The banking business of the firm covers investment banking, restructuring, corporate banking, private equity, asset management, and private banking. It is also known to serve as the advisor and lender to governments and major corporations. In addition, the firm has its own investment account in private equity.

Rothschild's financial advisory division is known to serve British nobility as well as the British royal family. Past chairman Sir Evelyn Robert de Rothschild was the personal financial advisor of Queen Elizabeth II, and she knighted him in 1989 for his services to banking and finance.

==History==

Arms of the Rothschild family

Rothschild & Co is the result of a merger between the French and British houses of Rothschild, each with individual but intertwined histories.

=== British history (N M Rothschild & Sons) ===

==== Late 18th century ====
In the late 18th century and early 19th century, Mayer Amschel Rothschild (1744–1812) rose to become one of Europe's most powerful bankers in the Landgraviate of Hesse-Kassel in the Holy Roman Empire. In pursuit of expansion, he appointed his sons to start banking operations in the various capitals of Europe, including sending his third son, Nathan Mayer Rothschild (1777–1836), to England.

==== Early 19th century ====
Nathan Mayer Rothschild first settled in Manchester, where he established a business in finance and textile trading. He later moved to London, founding N M Rothschild & Sons in 1811 at New Court, which remains the location of Rothschild & Co's London headquarters today. Through this company, Nathan Mayer Rothschild made a fortune with his involvement in the bond market.

According to historian Niall Ferguson in 1999, "For most of the nineteenth century, N. M. Rothschild was part of the biggest bank in the world which dominated the international bond market. For a contemporary equivalent, one has to imagine a merger between Merrill Lynch, Morgan Stanley, JPMorgan Chase & Co. and probably Goldman Sachs too—as well, perhaps, as the International Monetary Fund, given the nineteenth-century Rothschild's role in stabilizing the finances of numerous governments."

During the early part of the 19th century, the Rothschild London bank took a leading part in managing and financing the subsidies that the British government transferred to its allies during the Napoleonic Wars.

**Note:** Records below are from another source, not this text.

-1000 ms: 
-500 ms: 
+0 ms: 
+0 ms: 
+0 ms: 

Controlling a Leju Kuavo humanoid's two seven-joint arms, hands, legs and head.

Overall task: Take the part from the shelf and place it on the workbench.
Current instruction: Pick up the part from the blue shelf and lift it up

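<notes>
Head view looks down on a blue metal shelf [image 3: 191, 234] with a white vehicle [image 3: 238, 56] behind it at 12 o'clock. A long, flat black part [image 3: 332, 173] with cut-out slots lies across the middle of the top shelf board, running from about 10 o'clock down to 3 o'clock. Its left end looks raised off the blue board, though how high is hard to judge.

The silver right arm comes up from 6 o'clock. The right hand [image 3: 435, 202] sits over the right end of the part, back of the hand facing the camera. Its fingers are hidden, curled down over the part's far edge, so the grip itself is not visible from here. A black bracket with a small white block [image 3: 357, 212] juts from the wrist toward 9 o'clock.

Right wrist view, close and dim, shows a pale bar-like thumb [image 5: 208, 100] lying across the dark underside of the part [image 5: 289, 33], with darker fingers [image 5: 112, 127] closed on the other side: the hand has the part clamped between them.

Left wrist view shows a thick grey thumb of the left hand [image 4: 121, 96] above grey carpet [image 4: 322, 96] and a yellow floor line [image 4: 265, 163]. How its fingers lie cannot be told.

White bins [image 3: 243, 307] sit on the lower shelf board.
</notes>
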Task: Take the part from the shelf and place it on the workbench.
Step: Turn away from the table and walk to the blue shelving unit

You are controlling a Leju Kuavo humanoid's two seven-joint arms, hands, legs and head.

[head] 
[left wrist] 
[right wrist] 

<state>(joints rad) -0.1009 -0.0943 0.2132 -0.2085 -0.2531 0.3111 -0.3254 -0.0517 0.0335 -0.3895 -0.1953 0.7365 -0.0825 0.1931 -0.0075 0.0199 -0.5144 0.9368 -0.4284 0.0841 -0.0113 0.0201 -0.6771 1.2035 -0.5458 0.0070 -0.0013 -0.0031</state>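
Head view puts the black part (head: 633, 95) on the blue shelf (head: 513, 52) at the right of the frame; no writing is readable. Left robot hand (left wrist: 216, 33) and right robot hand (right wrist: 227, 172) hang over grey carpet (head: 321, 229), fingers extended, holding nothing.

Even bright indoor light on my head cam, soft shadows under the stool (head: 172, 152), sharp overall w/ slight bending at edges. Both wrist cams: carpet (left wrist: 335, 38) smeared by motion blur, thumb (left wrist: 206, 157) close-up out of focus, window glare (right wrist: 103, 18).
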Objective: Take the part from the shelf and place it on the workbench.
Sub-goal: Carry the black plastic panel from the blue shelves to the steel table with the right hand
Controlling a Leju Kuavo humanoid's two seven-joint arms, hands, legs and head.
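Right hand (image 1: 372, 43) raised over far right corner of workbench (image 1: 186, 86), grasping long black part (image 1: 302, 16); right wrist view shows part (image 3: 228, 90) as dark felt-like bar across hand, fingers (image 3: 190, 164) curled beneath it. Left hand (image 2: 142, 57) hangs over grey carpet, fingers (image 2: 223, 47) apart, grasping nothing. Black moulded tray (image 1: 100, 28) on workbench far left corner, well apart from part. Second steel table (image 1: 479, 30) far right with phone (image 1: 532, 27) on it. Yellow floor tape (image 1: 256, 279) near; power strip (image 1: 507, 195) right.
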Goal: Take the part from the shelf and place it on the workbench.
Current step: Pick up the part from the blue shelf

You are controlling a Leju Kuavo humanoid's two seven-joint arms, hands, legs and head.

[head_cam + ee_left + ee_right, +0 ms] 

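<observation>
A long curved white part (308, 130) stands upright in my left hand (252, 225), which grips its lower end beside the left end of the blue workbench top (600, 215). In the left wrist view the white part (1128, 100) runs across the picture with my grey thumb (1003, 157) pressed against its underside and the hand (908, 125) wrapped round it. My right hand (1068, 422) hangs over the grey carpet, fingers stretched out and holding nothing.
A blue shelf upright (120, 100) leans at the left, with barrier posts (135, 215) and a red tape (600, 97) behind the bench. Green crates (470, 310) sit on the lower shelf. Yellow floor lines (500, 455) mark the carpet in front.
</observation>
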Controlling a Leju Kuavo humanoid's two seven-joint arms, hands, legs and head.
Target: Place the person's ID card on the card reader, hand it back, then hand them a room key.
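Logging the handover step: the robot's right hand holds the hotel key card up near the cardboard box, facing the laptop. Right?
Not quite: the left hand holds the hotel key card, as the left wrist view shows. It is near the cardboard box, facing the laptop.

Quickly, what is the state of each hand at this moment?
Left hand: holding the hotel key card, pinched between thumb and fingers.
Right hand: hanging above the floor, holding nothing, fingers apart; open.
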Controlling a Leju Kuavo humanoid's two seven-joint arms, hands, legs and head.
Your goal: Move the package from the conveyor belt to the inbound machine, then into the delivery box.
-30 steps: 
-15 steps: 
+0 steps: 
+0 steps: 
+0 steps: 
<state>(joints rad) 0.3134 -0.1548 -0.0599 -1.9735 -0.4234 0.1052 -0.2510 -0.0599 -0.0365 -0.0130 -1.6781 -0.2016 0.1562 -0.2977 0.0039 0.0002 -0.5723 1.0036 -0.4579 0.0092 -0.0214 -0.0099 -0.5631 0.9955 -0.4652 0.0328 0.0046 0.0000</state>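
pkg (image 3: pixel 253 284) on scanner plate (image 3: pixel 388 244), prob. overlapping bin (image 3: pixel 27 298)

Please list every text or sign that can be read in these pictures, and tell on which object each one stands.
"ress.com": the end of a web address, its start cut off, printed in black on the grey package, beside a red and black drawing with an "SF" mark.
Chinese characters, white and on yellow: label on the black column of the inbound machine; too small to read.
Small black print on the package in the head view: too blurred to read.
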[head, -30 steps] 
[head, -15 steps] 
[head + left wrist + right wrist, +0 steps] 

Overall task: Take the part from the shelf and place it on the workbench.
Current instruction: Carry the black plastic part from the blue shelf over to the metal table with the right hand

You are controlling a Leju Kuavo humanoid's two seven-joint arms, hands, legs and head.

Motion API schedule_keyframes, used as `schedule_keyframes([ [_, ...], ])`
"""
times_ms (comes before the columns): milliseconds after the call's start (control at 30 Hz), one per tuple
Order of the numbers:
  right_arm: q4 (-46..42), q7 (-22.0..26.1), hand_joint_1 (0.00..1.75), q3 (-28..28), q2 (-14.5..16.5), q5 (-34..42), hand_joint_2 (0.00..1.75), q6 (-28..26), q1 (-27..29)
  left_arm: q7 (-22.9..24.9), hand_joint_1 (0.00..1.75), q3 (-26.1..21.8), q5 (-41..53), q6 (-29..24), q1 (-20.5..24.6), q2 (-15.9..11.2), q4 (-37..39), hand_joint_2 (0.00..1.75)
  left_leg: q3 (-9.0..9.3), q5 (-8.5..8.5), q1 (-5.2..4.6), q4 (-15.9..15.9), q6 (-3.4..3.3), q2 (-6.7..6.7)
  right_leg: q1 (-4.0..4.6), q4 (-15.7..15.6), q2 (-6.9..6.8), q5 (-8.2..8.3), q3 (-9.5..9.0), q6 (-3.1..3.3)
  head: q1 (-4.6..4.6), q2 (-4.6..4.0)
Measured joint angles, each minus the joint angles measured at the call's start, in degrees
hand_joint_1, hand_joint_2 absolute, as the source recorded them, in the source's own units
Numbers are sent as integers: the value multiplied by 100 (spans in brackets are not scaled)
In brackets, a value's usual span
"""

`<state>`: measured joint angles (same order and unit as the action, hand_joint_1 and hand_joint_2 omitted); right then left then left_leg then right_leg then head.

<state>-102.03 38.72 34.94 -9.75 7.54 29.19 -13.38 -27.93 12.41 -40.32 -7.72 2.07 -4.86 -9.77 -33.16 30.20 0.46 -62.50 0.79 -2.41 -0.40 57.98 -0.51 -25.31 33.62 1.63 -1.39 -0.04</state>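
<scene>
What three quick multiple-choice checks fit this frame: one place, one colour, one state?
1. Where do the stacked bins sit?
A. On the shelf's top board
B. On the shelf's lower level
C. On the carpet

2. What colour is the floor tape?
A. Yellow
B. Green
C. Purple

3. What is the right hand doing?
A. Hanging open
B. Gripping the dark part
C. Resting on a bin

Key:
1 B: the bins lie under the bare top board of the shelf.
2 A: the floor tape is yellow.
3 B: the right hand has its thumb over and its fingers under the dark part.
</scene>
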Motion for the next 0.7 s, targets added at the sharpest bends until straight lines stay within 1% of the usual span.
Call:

Through the creation of a network of agents, couriers and shippers, the bank was able to provide funds to the armies of the Duke of Wellington in Portugal and Spain. In 1818 the Rothschild bank arranged a £5 million loan to the Prussian government and the issuing of bonds for government loans. The providing of other innovative and complex financing for government projects formed a mainstay of the bank's business for the better part of the century. N M Rothschild & Sons' financial strength in the City of London became such that by 1825, the bank was able to supply enough coin to the Bank of England to enable it to avert a liquidity crisis.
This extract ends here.